* ASSIGNMENT *
Copy out all of the data below with no alterations.

* MATERIAL PROVIDED *
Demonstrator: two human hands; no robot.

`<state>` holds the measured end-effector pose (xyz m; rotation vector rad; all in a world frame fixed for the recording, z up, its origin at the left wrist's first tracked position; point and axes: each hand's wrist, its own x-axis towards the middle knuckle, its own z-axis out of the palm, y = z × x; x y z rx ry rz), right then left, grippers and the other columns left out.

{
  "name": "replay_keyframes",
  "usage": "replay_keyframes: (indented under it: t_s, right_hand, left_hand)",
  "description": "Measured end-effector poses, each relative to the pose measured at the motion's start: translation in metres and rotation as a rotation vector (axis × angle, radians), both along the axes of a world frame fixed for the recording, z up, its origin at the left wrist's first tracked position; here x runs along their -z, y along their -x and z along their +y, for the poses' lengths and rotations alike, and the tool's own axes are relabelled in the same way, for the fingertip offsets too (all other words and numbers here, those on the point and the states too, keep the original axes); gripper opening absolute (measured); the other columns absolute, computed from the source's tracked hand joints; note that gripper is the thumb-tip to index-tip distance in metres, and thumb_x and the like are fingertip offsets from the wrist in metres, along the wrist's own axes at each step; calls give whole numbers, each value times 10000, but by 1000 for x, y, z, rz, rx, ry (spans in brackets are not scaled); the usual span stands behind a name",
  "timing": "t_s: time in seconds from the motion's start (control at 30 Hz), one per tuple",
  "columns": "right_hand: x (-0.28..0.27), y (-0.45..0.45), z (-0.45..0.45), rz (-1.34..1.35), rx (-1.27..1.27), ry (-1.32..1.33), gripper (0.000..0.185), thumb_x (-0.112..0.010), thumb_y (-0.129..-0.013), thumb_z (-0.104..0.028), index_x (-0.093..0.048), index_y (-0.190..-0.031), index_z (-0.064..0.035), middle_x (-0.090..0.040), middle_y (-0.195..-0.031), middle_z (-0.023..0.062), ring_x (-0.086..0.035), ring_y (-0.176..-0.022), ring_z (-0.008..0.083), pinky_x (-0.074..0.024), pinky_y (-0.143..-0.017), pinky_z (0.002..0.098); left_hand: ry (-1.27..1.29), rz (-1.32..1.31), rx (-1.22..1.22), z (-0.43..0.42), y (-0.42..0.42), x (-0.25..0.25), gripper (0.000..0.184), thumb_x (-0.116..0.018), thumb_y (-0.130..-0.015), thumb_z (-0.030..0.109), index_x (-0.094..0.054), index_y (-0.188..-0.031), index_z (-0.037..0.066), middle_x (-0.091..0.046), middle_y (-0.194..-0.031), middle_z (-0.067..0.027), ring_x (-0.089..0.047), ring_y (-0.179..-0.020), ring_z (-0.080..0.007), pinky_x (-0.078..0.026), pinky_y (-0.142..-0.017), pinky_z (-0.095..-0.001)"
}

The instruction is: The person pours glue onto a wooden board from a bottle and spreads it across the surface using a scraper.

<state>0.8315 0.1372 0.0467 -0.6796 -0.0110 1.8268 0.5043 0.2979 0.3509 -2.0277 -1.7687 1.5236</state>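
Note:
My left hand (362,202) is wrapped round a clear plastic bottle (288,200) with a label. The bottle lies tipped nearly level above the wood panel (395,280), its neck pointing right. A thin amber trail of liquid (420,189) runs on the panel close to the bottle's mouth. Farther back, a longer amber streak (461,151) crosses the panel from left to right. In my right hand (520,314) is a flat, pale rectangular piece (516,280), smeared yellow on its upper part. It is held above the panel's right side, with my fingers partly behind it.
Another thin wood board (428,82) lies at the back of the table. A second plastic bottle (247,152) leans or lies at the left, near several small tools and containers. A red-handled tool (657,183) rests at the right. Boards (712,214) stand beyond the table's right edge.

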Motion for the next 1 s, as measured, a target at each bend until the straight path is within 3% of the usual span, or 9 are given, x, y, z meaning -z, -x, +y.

* OUTPUT OF THE TASK *
Demonstrator: two human hands; no robot.

`<state>` holds the measured end-effector pose (xyz m; rotation vector rad; all in a world frame fixed for the recording, z up, its origin at the left wrist's first tracked position; point and axes: each hand's wrist, its own x-axis towards the middle knuckle, its own z-axis out of the palm, y = z × x; x y z rx ry rz), right then left, grippers and the other columns left out.

{
  "name": "replay_keyframes",
  "usage": "replay_keyframes: (indented under it: t_s, right_hand, left_hand)",
  "description": "Measured end-effector poses, each relative to the pose measured at the motion's start: translation in metres and rotation as a rotation vector (axis × angle, radians), both along the axes of a world frame fixed for the recording, z up, its origin at the left wrist's first tracked position; here x runs along their -z, y along their -x and z along their +y, for the poses' lengths and rotations alike, and the tool's own axes are relabelled in the same way, for the fingertip offsets too (all other words and numbers here, those on the point and the states too, keep the original axes); gripper opening absolute (measured); the other columns absolute, computed from the source's tracked hand joints; note that gripper is the thumb-tip to index-tip distance in metres, and thumb_x and the like are fingertip offsets from the wrist in metres, along the wrist's own axes at each step; calls give whole numbers, each value times 10000, but by 1000 for x, y, z, rz, rx, ry (spans in brackets are not scaled); the usual span stands behind a name",
  "timing": "t_s: time in seconds from the motion's start (control at 30 Hz), one per tuple",
  "columns": "right_hand: x (-0.28..0.27), y (-0.45..0.45), z (-0.45..0.45), rz (-1.34..1.35), rx (-1.27..1.27), ry (-1.32..1.33), gripper (0.000..0.185), thumb_x (-0.112..0.010), thumb_y (-0.129..-0.013), thumb_z (-0.104..0.028), index_x (-0.093..0.048), index_y (-0.190..-0.031), index_z (-0.064..0.035), middle_x (-0.090..0.040), middle_y (-0.195..-0.031), middle_z (-0.023..0.062), ring_x (-0.086..0.035), ring_y (-0.176..-0.022), ring_z (-0.008..0.083), pinky_x (-0.074..0.024), pinky_y (-0.143..-0.017), pinky_z (0.002..0.098); left_hand: ry (-1.27..1.29), rz (-1.32..1.31), rx (-1.22..1.22), z (-0.43..0.42), y (-0.42..0.42), x (-0.25..0.25), gripper (0.000..0.184), thumb_x (-0.116..0.018), thumb_y (-0.130..-0.015), thumb_z (-0.030..0.109), index_x (-0.094..0.054), index_y (-0.188..-0.031), index_z (-0.037..0.066), middle_x (-0.091..0.046), middle_y (-0.194..-0.031), middle_z (-0.067..0.027), ring_x (-0.089..0.047), ring_y (-0.179..-0.020), ring_z (-0.080..0.007), pinky_x (-0.078..0.026), pinky_y (-0.142..-0.017), pinky_z (-0.095..-0.001)"
}

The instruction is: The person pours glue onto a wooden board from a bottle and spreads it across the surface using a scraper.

<state>0.8315 0.1372 0.0467 -0.6796 -0.0110 1.8268 0.5043 0.2979 0.3509 -2.0277 -1.7687 1.5236</state>
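Note:
My left hand (362,202) is wrapped round a clear plastic bottle (288,200) with a label. The bottle lies tipped nearly level above the wood panel (395,280), its neck pointing right. A thin amber trail of liquid (420,189) runs on the panel close to the bottle's mouth. Farther back, a longer amber streak (461,151) crosses the panel from left to right. In my right hand (520,314) is a flat, pale rectangular piece (516,280), smeared yellow on its upper part. It is held above the panel's right side, with my fingers partly behind it.
Another thin wood board (428,82) lies at the back of the table. A second plastic bottle (247,152) leans or lies at the left, near several small tools and containers. A red-handled tool (657,183) rests at the right. Boards (712,214) stand beyond the table's right edge.
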
Motion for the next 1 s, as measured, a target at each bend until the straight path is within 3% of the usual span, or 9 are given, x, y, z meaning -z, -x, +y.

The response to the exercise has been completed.